# CPU Aquamark



## Tomateeeee (21. April 2009)

Hi mal ne frage  ? 

Und zwar kann das sein das der Aquamark perfekt mit dem Core i7 skaliert .....

Wenn ich meine GTX 285 aufm C2D schnalle hab ich 20K weniger PKT bei mehr Takt ???? 

hab jetzt 306k bei 4.4 Ghz mit dem Core i bei C2D 4.66 Ghz komm ich nur auf knapp 280k 

Is euch das mal aufgefallen ???? aber nur im AM bei 01-03 siehst wieder anders aus ......

Aso wer nen Core i7 sein eigen nennt und ihn entsprechen mal "Prügeln" würde z.Bsp 4,5 Ghz und danach mal nen C2D zum Vergleich ..... 

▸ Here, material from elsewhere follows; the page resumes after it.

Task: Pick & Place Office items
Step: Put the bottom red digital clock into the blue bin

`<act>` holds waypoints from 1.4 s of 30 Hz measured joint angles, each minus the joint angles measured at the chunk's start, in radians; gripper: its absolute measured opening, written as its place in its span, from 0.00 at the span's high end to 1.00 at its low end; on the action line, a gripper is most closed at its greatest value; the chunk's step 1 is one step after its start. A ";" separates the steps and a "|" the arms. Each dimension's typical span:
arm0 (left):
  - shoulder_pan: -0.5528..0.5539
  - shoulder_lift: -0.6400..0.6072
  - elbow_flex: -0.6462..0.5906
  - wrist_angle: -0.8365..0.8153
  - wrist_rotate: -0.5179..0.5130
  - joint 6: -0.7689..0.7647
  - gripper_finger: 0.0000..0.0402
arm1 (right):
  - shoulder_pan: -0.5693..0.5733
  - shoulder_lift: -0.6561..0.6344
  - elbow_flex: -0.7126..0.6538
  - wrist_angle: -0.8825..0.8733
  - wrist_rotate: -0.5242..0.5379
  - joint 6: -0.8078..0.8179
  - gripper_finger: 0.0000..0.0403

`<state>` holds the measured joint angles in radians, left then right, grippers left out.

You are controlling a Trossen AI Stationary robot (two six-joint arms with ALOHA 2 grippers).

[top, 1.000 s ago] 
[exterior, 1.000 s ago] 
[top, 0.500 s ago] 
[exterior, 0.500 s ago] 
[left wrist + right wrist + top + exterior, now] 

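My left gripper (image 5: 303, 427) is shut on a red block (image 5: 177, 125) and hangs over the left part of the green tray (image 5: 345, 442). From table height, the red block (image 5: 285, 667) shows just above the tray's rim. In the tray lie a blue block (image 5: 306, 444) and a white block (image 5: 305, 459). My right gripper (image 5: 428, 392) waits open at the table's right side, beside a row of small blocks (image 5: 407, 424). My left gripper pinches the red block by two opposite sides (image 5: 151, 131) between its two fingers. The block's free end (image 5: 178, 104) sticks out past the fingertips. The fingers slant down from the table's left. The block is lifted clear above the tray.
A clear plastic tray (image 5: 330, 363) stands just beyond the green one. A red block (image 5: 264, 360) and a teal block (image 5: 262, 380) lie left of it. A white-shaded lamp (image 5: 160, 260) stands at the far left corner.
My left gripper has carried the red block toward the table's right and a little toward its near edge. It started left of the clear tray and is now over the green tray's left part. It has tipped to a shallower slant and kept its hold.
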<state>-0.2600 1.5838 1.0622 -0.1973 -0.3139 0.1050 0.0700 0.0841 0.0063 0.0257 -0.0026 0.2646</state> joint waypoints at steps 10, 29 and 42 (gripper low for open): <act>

wirds sehen ist also nur noch frage wie lange ihr noch den AM mit C2D oder Quads bencht ;D 

Vllt ist damit ja noch ne Pkt steigerung drinne ... aso 100 MHz mehr Takt haben mir gleich 10 K Pkt mehr eingebracht


----------



## der8auer (21. April 2009)

Ja der Core i7 skaliert bei gleichem Takt besser. Allerdings lassen sich die C2D CPUs durchschnittlich höher takten wodurch bessere Ergebnisse erziehlt werden können.


----------